:: Required action ::
For every line in the material, output its text exactly and exclude any image it holds.

:: Information supplied ::
-*-*-
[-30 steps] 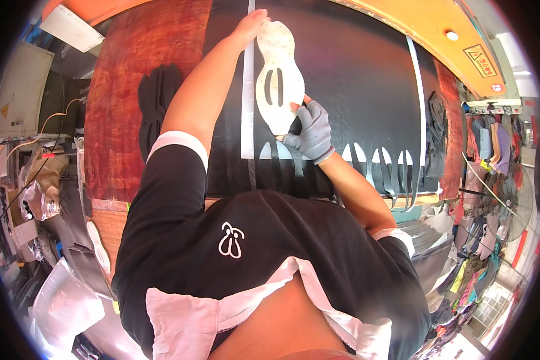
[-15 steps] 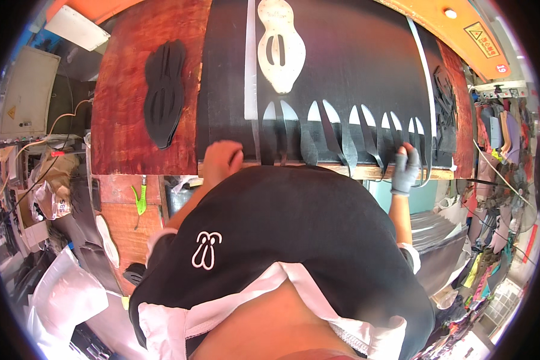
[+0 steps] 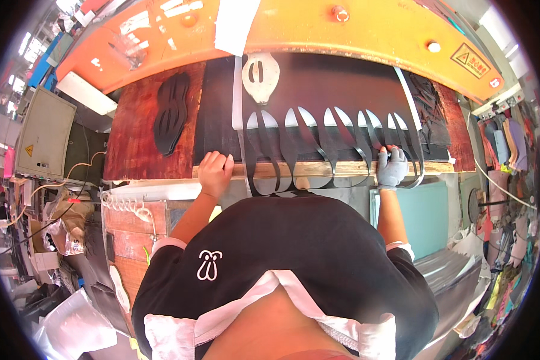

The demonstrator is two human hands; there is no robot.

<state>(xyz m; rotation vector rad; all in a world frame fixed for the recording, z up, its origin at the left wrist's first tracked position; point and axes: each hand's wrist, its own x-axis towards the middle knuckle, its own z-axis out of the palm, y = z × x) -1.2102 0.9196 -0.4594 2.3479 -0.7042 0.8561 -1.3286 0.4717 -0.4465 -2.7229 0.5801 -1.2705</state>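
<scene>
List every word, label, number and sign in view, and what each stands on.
Described, not quoted:
Yellow warning label, triangle and characters: on the orange machine beam.
Round red label, number: same beam.
Yellow triangle sign: on the grey cabinet; symbol too small to read.
Dark letters: on the bag at left.
Anything elsewhere: too small or blurred.

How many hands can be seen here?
2: the bare left hand near the wooden front edge, the gloved right hand farther right along it. No others show.
</scene>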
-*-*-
:: Answer to this task ::
[-30 steps] 
[-15 steps] 
[+0 steps] 

The demonstrator is two human hands; there is no robot.

<state>(xyz m; rotation vector rad; all in a world frame fixed for the recording, z up, its origin at the left wrist's first tracked position; point and axes: each hand's wrist, its own x-axis towards the middle knuckle, its own z-axis out of the palm, y = z × x) -1.2102 0.9196 -0.4594 2.3479 -0.7042 0.8561 -1.3286 0.4717 -0.4465 -2.7229 0.5801 -1.2705</state>
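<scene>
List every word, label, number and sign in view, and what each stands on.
Described, not quoted:
Yellow warning label, triangle and characters: on the orange machine beam.
Round red label, number: same beam.
Yellow triangle sign: on the grey cabinet; symbol too small to read.
Dark letters: on the bag at left.
Anything elsewhere: too small or blurred.

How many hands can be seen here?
2: the bare left hand near the wooden front edge, the gloved right hand farther right along it. No others show.
</scene>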

That completes the response to the exercise.